Total RNA was extracted as described by Chomczynski and Sacchi  from sterile lateral spikelets of gene trap line GT35. 1 μg was used as a template in a reverse transcription reaction (Thermoscript Reverse Transcriptase, Invitrogen, Karlsruhe, Germany) with a gene specific primer (GSP) binding to the uidA coding region in GTDsB (R-GUS-D, 5'-CGCTGGCCTGCCCAACCTTT-3'). After RNA degradation with RNase H (Invitrogen, Karlsruhe, Germany) a homopolymeric tailing reaction with Terminal Deoxynucleotidyl Transferase (MBI Fermentas, St.Leon-Rot, Germany) and dGTP was carried out. The tailed cDNA was used as a template in a PCR with a tail binding Primer (CB3, 5'-CCCCCCCCTCCCCCCC-3', H. Schmidt, unpublished) and a nested GSP (R-GUS-B, 5'-CGCGCTTTCCCACCAACGCT-3'). 1 μl PCR product was subjected to a second PCR with CB3 and a third GSP (R-GUS-A, 5'-CCCACAGGCCGTCGAGTTT-3'). Specific DNA fragments were extracted from agarose gels and subcloned for analysis.
KL designed the study, performed the experimental work and wrote the manuscript. SL provided GTDsB and TPase barley lines, participated in the analysis of GTDsB flanking sequences, in the design and coordination of the study and in the writing of the manuscript. All authors read and approved the final manuscript.
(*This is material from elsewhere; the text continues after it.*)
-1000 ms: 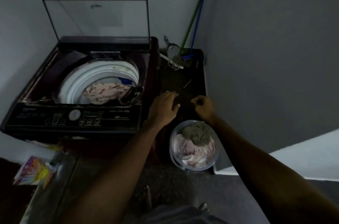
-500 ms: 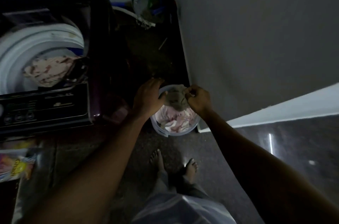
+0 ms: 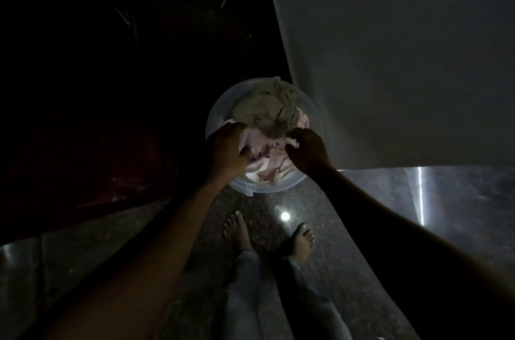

We thank Meike Andermann, Sabine Grünberg and Angela Kahl for excellent technical support; C.K. Friedrich and Sirkka Scheef for kindly providing unpublished data and TPase plants; Jutta Krüger for images of plant material and Reinhard Kunze for critical comments on the manuscript. This work was supported by a Studienstiftung des Deutschen Volkes PhD fellowship to KL. The experimental data presented here partly appeared in the doctoral thesis of KL.